TASK REQUIREMENTS — The expected answer comprises all lines from the entries that contain the string "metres".

THE RECORDS —

========

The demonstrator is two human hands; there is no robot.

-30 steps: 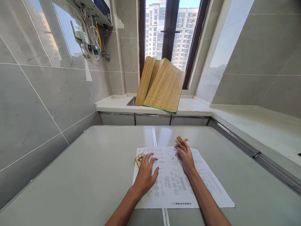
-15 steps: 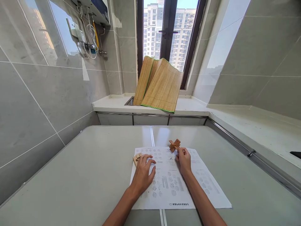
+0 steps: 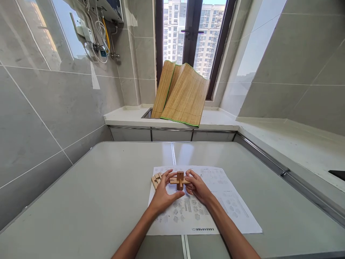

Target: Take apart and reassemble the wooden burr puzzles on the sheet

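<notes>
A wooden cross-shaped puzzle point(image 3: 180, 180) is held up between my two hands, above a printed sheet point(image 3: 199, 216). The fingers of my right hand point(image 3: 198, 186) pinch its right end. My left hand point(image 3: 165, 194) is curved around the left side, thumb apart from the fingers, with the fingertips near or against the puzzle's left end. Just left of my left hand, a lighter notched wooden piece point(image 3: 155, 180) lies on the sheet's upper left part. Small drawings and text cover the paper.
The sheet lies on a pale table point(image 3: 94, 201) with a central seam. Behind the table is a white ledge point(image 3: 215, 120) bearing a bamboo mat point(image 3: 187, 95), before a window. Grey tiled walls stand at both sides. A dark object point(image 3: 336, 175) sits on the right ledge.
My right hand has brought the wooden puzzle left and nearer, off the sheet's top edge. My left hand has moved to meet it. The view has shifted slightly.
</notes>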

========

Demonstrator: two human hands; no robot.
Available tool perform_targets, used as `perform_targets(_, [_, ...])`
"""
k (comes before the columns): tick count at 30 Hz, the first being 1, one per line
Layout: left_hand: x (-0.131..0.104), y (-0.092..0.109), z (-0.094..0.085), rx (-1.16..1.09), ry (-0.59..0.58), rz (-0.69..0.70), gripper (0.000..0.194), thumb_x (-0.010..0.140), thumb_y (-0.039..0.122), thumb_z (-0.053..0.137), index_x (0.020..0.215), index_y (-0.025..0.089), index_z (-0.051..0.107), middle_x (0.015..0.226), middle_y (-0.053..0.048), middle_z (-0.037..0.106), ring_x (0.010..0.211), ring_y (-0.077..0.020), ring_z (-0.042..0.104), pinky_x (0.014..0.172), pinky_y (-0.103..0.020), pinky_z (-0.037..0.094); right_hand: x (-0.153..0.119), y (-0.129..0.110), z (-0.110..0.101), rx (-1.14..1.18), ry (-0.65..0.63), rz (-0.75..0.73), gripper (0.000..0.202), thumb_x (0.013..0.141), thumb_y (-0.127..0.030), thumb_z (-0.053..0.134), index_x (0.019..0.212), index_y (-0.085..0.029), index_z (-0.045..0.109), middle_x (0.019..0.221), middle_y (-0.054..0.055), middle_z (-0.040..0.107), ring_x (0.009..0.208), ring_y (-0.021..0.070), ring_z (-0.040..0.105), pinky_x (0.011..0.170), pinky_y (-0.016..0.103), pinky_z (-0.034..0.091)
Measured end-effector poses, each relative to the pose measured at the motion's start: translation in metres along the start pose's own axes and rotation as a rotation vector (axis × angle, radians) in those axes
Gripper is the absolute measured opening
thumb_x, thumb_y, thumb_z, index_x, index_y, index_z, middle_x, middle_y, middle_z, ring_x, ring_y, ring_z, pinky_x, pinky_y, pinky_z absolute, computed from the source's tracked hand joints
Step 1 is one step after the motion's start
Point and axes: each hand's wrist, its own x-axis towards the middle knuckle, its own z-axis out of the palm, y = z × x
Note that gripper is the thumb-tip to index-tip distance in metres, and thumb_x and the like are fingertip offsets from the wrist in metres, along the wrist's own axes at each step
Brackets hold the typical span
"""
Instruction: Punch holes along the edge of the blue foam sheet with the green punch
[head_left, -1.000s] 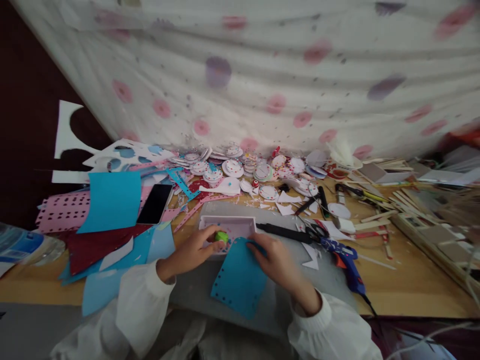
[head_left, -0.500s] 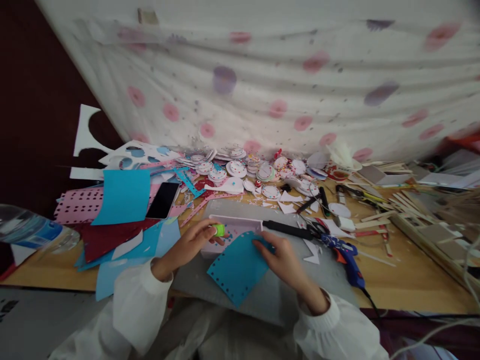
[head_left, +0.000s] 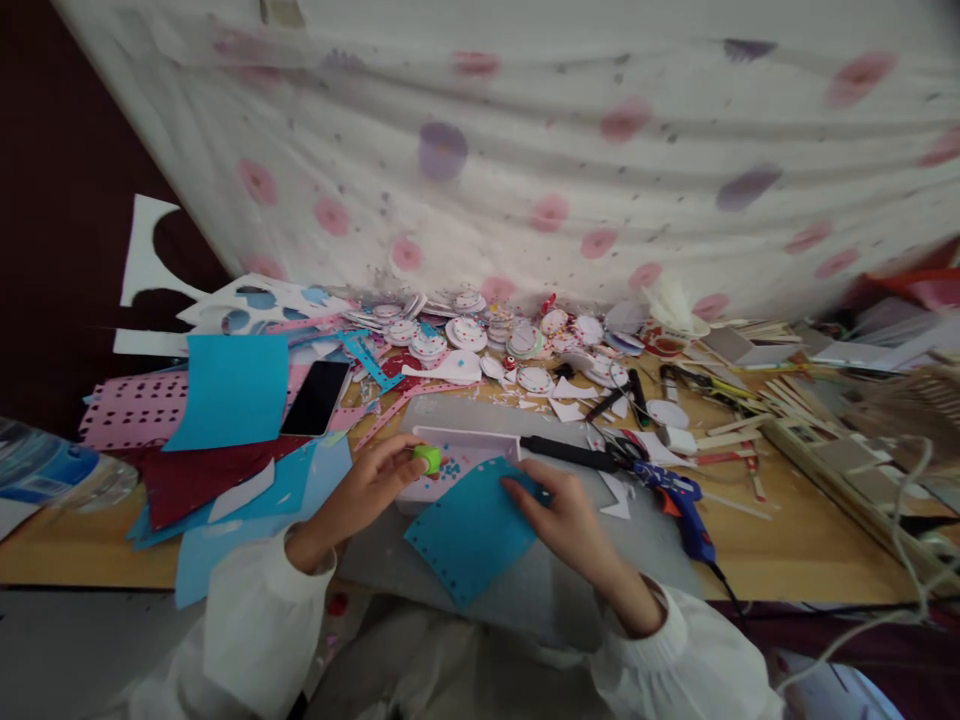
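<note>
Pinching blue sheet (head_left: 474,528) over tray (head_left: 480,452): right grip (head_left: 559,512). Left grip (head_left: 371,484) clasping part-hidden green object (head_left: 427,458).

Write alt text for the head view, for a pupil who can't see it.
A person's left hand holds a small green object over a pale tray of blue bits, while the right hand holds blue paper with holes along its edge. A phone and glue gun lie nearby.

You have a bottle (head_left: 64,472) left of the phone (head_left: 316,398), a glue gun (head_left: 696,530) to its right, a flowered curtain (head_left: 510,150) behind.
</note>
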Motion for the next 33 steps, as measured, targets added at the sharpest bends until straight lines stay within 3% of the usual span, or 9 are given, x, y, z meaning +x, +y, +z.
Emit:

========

SOLUTION TO THIS TASK —
Measured end-effector poses, each relative to the pose measured at the motion's start: translation in metres along the start pose's own axes and rotation as a rotation vector (axis × angle, radians) in those axes
Note that gripper is the thumb-tip to index-tip distance in metres, and thumb_x and the like are fingertip offsets from the wrist in metres, along the wrist's own axes at each step

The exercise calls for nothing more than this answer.